**DIRECTIONS FOR THIS TASK:**
Reproduce all of the data below without alteration; exclude every picture.
- - - - - - -
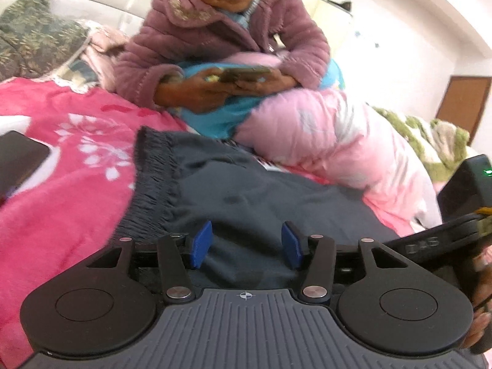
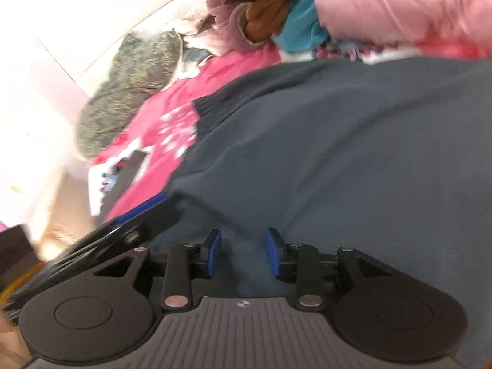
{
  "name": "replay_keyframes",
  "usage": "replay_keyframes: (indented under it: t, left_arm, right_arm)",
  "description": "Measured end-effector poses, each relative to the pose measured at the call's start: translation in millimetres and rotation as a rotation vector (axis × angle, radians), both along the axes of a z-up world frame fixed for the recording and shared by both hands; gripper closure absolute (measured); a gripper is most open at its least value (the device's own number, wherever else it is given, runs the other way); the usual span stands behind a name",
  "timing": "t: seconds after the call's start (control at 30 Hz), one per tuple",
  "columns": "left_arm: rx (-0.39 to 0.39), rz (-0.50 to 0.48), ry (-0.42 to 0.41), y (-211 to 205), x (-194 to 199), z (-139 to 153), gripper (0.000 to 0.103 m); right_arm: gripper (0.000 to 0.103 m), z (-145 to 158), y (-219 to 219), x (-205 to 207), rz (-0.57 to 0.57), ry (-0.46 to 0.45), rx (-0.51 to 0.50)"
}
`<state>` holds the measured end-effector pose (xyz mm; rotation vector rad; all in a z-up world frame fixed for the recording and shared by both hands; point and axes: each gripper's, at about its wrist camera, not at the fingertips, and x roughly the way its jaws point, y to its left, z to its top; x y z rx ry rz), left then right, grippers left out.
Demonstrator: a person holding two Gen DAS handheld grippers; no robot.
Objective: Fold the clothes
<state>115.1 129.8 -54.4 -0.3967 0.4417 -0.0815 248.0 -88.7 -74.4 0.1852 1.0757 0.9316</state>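
A dark grey-blue garment [image 1: 261, 190] with a ribbed hem [image 1: 153, 178] lies spread on a pink floral blanket [image 1: 70, 160]. My left gripper [image 1: 247, 244] hovers low over the garment's near part, its blue pads [image 1: 203, 244] well apart, nothing pinched. In the right wrist view the same garment [image 2: 353, 141] fills the middle. My right gripper [image 2: 244, 252] sits on it with its jaws narrower. A raised crease of the cloth [image 2: 221, 218] runs into the gap, but the pads do not visibly press on it. The left gripper [image 2: 144, 218] shows beside it on the left.
A person in a purple quilted jacket [image 1: 215, 30] sits at the far side of the bed holding a phone [image 1: 246, 73], with a pink and blue quilt [image 1: 323, 129] over the lap. A dark flat device [image 1: 18, 160] lies on the blanket at left. A green patterned pillow [image 1: 33, 40] is behind.
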Motion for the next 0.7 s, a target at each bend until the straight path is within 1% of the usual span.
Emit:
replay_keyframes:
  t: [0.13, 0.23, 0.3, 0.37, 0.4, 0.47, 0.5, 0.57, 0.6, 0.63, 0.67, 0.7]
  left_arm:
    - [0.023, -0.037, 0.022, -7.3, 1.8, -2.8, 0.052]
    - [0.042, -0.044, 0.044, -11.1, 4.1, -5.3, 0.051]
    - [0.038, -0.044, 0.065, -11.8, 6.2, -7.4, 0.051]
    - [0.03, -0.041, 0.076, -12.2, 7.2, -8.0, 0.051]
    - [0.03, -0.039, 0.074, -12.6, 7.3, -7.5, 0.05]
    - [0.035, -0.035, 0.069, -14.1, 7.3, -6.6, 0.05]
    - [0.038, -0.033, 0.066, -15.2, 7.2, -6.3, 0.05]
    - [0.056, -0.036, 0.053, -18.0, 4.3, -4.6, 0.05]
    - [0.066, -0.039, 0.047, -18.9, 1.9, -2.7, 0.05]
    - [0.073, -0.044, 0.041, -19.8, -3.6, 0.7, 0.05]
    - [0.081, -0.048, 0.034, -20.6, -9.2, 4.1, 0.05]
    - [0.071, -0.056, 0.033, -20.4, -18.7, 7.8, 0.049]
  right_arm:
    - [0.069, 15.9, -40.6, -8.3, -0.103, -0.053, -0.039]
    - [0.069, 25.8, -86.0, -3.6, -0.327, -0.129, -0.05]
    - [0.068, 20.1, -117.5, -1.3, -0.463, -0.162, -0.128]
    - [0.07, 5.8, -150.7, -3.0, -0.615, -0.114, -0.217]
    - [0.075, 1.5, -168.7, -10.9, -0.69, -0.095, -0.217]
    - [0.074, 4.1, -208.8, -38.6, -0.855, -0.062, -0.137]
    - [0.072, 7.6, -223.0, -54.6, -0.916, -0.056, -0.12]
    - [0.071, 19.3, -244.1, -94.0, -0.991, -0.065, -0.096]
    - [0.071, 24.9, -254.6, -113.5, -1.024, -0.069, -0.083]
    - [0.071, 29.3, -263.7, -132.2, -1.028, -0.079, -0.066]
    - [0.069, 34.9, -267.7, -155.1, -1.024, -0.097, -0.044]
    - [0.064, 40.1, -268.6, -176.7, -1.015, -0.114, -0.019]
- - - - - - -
**RESPONSE:**
{
  "name": "replay_keyframes",
  "usage": "replay_keyframes: (indented under it: t, left_arm, right_arm)",
  "description": "Measured end-effector poses, each relative to the pose measured at the call's start: translation in millimetres and rotation as a rotation vector (axis × angle, radians), both along the axes of a z-up world frame fixed for the recording and shared by both hands; gripper closure absolute (measured); a gripper is most open at its least value (the device's own number, wherever else it is given, runs the other way); the usual span stands behind a name",
  "timing": "t: seconds after the call's start (control at 30 Hz), one per tuple",
  "columns": "left_arm: rx (-0.39 to 0.39), rz (-0.50 to 0.48), ry (-0.42 to 0.41), y (-211 to 205), x (-194 to 199), z (-139 to 153), gripper (0.000 to 0.103 m); right_arm: gripper (0.000 to 0.103 m), z (-145 to 158), y (-219 to 219), x (-205 to 207), rz (-0.57 to 0.57), ry (-0.46 to 0.45), rx (-0.51 to 0.50)"
}
`<state>` holds the measured end-effector pose (xyz mm; rotation vector rad; all in a z-up world frame fixed for the recording and shared by both hands; point and axes: each gripper's, at about its wrist camera, not at the fingertips, and x roughly the way its jaws point, y to its left, z to its top; x y z rx ry rz), left then right, grippers left out.
Demonstrator: a person holding two Gen DAS handheld grippers; no robot.
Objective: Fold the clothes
<state>115.1 129.8 -54.4 -0.3967 0.4417 -0.0815 248.0 -88.7 -74.4 0.1852 1.0757 0.9316</state>
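A dark grey-blue garment [image 1: 261, 190] with a ribbed hem [image 1: 153, 178] lies spread on a pink floral blanket [image 1: 70, 160]. My left gripper [image 1: 247, 244] hovers low over the garment's near part, its blue pads [image 1: 203, 244] well apart, nothing pinched. In the right wrist view the same garment [image 2: 353, 141] fills the middle. My right gripper [image 2: 244, 252] sits on it with its jaws narrower. A raised crease of the cloth [image 2: 221, 218] runs into the gap, but the pads do not visibly press on it. The left gripper [image 2: 144, 218] shows beside it on the left.
A person in a purple quilted jacket [image 1: 215, 30] sits at the far side of the bed holding a phone [image 1: 246, 73], with a pink and blue quilt [image 1: 323, 129] over the lap. A dark flat device [image 1: 18, 160] lies on the blanket at left. A green patterned pillow [image 1: 33, 40] is behind.
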Motion for the next 0.7 s, a target at each bend until the straight path is within 1% of the usual span.
Emit:
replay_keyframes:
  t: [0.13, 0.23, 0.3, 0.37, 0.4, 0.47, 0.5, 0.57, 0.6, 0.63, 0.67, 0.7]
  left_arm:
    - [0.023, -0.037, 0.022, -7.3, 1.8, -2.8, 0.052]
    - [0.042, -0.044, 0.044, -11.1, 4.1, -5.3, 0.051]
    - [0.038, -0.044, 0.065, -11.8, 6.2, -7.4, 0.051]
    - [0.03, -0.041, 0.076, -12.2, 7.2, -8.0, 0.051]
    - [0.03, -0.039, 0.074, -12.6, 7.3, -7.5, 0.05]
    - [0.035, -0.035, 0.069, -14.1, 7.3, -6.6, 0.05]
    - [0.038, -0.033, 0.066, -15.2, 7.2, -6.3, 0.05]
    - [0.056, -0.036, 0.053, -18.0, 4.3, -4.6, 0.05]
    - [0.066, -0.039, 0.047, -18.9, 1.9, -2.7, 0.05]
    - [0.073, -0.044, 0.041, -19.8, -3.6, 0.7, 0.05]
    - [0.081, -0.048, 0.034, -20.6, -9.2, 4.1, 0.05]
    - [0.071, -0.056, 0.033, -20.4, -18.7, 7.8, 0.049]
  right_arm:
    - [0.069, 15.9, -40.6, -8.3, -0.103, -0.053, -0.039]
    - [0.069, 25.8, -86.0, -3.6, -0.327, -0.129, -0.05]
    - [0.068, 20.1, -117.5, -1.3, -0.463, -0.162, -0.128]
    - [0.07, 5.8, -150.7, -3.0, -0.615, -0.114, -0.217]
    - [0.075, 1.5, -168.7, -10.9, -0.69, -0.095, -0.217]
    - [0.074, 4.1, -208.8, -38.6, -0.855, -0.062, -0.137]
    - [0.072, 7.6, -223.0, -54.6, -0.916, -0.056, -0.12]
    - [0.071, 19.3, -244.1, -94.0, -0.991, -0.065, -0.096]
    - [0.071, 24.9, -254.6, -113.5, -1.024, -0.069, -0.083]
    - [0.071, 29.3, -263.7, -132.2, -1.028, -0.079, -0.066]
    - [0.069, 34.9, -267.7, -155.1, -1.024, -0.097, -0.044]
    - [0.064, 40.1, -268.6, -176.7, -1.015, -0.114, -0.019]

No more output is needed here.